HINT: Given $x(r, \theta)$ and $y(r, \theta)$, we determine:
$$r^2 = x^2 + y^2 \quad \tan \theta ={ y\over{x}} \\
r = \sqrt{x^2 + y^2} \quad \theta =\arctan{ y\over{x}}$$
The arctan function is a bit finicky. For example, it gives you the wrong $\theta$ when both $y$ and $x$ are negative. You will have to add $\pi$ to the value of the function to get the correct angle when that happens. However, since we're talking about derivatives, a constant is not going to change much.$\\$
With that adjustment in mind, we can now find the correct values for the partial derivatives:
$${\partial{r}\over{\partial{x}}} =\frac{1}{2} \frac{2x}{\sqrt{x^2 + y^2}} = \frac{r \cos \theta}{r} = \cos \theta \\
{\partial{\theta}\over{\partial{x}}} =\frac{-\frac{y}{x^2}}{1 + \frac{y^2}{x^2}} = - \frac{\sin\theta}{r}$$
A: I'll show you my method, which I prefer over @Niki Di Giano's. 

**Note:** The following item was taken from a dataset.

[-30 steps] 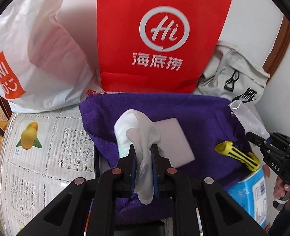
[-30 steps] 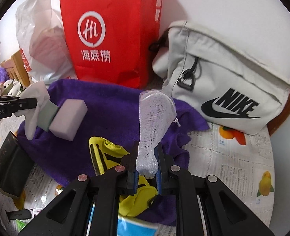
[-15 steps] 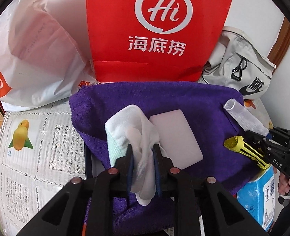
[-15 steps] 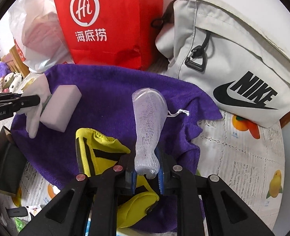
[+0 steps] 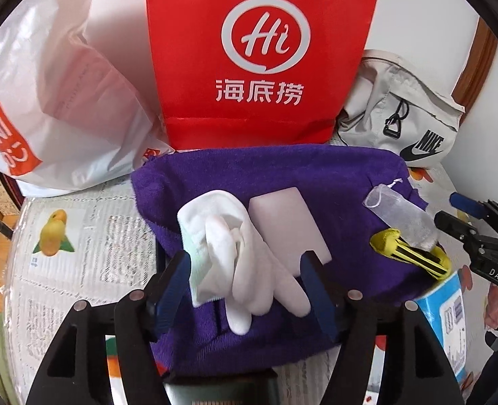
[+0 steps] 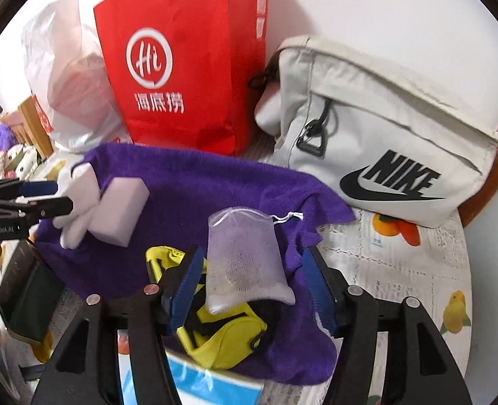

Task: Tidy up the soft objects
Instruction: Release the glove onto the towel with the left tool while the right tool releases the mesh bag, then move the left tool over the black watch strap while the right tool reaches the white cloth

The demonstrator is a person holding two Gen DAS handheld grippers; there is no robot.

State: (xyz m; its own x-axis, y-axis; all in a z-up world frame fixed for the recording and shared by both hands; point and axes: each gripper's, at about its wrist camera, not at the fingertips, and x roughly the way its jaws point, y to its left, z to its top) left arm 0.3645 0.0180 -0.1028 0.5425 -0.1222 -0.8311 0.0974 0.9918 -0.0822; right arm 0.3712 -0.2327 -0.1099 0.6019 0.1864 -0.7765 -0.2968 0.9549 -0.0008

You can obtain the partial derivatives without solving for $r$ and $\theta$ in terms of $x,y$.
First, obtain the $r$ and $\theta$ partial derivatives first. Using the multivariable chain rule
\begin{align}
\frac{\partial u}{\partial r} &= \frac{\partial u}{\partial x}\frac{\partial x}{\partial r} + \frac{\partial u}{\partial y}\frac{\partial y}{\partial y} = \cos\theta\frac{\partial u}{\partial x} + \sin\theta \frac{\partial u}{\partial y}
\\ 
\frac{\partial u}{\partial \theta} &= \frac{\partial u}{\partial x}\frac{\partial x}{\partial \theta} + \frac{\partial u}{\partial y}\frac{\partial y}{\partial \theta} = -r\sin\theta\frac{\partial u}{\partial x} + r\cos\theta\frac{\partial u}{\partial y}
\end{align}
You can treat this as a system of linear equations 
\begin{align}
 \cos\theta\frac{\partial u}{\partial x} + \sin\theta \frac{\partial u}{\partial y} &= \frac{\partial u}{\partial r}
\\ 
-\sin\theta\frac{\partial u}{\partial x} + \cos\theta\frac{\partial u}{\partial y} &= \frac{1}{r}\frac{\partial u}{\partial \theta}
\end{align}
where $u_x$ and $u_y$ are the unknowns. Use whatever method you want to solve for the $x$ and $y$ partials, and obtain
\begin{align} 
\frac{\partial u}{\partial x} &= \cos\theta\frac{\partial u}{\partial r} - \frac{\sin\theta}{r}\frac{\partial u}{\partial \theta} \\
\frac{\partial u}{\partial y} &= \sin\theta\frac{\partial u}{\partial r} + \frac{\cos\theta}{r}\frac{\partial u}{\partial \theta}
\end{align}
I prefer to do this when the inverse coordinate change is less straightforward and it's more convenient to solve the linear system. Otherwise, you should get the same result.
You can treat $\frac{\partial }{\partial x}$ as an operator and apply it twice, i.e
\begin{align} \frac{\partial^2 u}{\partial x^2} &= \left(\cos\theta\frac{\partial }{\partial r} - \frac{\sin\theta}{r}\frac{\partial }{\partial \theta} \right)\left(\cos\theta\frac{\partial u}{\partial r} - \frac{\sin\theta}{r}\frac{\partial u}{\partial \theta} \right) \\
&= \cos\theta\frac{\partial }{\partial r}\left(\cos\theta\frac{\partial u}{\partial r}\right) - \frac{\sin\theta}{r}\frac{\partial }{\partial \theta}\left(\cos\theta\frac{\partial u}{\partial r}\right) \\ &\quad - \cos\theta\frac{\partial }{\partial r}\left(\frac{\sin\theta}{r}\frac{\partial u}{\partial \theta}\right) + \frac{\sin\theta}{r}\frac{\partial }{\partial \theta}\left(\frac{\sin\theta}{r}\frac{\partial u}{\partial \theta}\right) \\
&= \dots
\end{align}
and likewise for $u_{yy}$ to prove the Laplacian identity.